でもそれは私が1週間前にそうお願いしたからなんだけど。。
「卓さん、私といずみの住む場所が決まるまでは幸せな家族でいましょう。」
「・・・幸せ?」
「別に私たち、憎み合って別れるんじゃないもの。」
「ゆりかは僕を恨んでないのかい?」
「恨んでなんかないよ。卓さんの性格からして、そういうもんなのかなぁって思ってるだけ。」
「でも…許してもらえないんだよね?だから別居しちゃうんだよね…」
「ごめんね。私の精神が持たなくなっちゃいそうなの。わかって。だから卓さんももう謝らなくていいから。」
「全部僕のせいなんだよね。。」
「ねぇ、もうよしましょ。私、円満別居したいの。悩むのも疲れたわ。だから泣いて別れたくないの。」
「・・うん。わかった。。なんとなく。」
こうしていよいよこの家から離れる日が来た。
マンスリーマンションの方は家財道具が大抵揃っているので、私といずみの荷物は最小限にまとめて出ることにした。
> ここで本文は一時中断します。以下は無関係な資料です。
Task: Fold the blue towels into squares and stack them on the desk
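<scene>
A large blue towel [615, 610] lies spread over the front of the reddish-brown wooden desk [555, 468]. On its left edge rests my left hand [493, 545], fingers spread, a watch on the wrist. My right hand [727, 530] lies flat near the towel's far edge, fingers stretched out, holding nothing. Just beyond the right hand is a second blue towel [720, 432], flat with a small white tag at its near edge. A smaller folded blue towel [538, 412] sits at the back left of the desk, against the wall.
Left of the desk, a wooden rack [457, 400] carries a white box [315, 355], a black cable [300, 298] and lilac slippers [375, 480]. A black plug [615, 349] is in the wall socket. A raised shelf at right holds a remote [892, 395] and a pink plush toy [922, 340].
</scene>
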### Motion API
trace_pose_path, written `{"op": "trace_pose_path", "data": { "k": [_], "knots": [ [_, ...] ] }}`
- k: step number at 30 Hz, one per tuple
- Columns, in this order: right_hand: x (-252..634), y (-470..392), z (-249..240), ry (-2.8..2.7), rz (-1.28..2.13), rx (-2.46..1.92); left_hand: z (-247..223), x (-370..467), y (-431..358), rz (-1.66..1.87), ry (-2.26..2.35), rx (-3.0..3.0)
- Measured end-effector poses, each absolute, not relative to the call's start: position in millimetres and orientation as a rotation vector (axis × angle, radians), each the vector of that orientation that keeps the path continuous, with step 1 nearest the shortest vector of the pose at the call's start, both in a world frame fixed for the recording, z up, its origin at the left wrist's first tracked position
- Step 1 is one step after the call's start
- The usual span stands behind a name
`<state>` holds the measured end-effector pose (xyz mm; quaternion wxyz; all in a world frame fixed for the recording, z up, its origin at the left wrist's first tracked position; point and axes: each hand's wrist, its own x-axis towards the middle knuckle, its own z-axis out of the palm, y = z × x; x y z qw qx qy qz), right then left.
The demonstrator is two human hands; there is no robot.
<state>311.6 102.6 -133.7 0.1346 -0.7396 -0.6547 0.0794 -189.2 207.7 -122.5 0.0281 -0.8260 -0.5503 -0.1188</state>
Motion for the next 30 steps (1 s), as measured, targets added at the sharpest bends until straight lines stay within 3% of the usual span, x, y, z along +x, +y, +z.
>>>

「ゆりか、足りないものがあったらいつでも連絡して。すぐに持って行くから。もちろんいつでも取りに来てもいいし。」
「ええ、そうするわ。」
「うんうん、そうしなよ。別に離婚するわけじゃないんだしさ。ただの別居だもんね。ハハ…(^_^;)」
いかにも苦し紛れな彼の言い分。
「そう…ね。。今すぐにはまだ…ね。」
正直、私もまだ迷っているし、正式に離婚するかどうかの決断はできないでいる。
むしろこの1週間、彼の真摯な態度を見ていると、余計に判断を鈍らせた。
私といずみは玄関の外に出た。卓さんは玄関の中で私たちを見送ろうとしている。
いずみにはちゃんと説明したつもりだけど、わかってくれたかどうか・・・
どうか彼女がグレたりしませんように。。
困ったときの神頼み。でも困ったときにしか頼まないなんて神様に失礼よね。。
こんなことをふと思いながら空を見上げる。
曇り空・・・今の私の心境と同じ。。
そんなとき、突然いずみが私に言った。
「ママ、卓くんとチューはしないの?」
「え?何よいきなり。」
「だって、ケンカしたんじゃないんでしょ?」
「そうだけど・・」
「今日までずっと仲良かったじゃん。ママと卓くん。」
「・・・・」
「大人の事情はよくわからないけど、嫌いじゃないならお別れのチューくらいしなよママ。」
「でも・・」
「卓くんはママが嫌いなの?」
「え?そ、そんなことはないよ。ママのことは…大好きだよ。いずみがママを大好きなように、僕もそれ以上にママが大好きだよ。」
「なんか変なの。それなのに何で別々に暮らすの?」
「…色々あってね。ごめんねいずみ。」
「アタシはママと一緒ならそれでいいけどね。」
「あら(ノ _ _)ノコケッ!!」
「でもね、ちょっぴり寂しいかな。」
「えっ?」
「卓くんのドジにはよくイラッとしたけど、いつも優しくしてくれたもん。」
「アハハ(⌒-⌒;・・」
「学校の参観日に来たときは大嫌いになったけど、今は好きかもw」
「ありがとう。」
いずみが私の腕を引っ張って卓さんのの元へ寄せようとする。
「じゃあお二人さん、お別れのチューをどうぞ!アタシはあっち向いてるから今のうちにね!」
「もう、いずみったら…」
私はいずみに目をやってから卓さんの方へ遠慮がちに向き直った。
その瞬間、いきなり彼に抱き寄せられて唇と唇が重なった。
反射的に目をつむってしまう私。。抵抗などできなかった。
その二人の様子を気づかれない距離から双眼鏡で見ている人物がいた。
彼は憎らしそうにチッと口を鳴らして地面にツバを吐く。
「こりゃまずい。。思い通りに事を進めるってのは難しいもんだな。」
そう、このバチ当たりな言葉を口にする男は、紛れもなく卓の同僚であり、仕掛け人でもある『是枝』その人であった。
「でもまぁいい。まだここに切り札があるし( ̄ー ̄)フフ」
是枝は自分の内ポケットから、1通の封筒をちょっとつまんで目で確認した。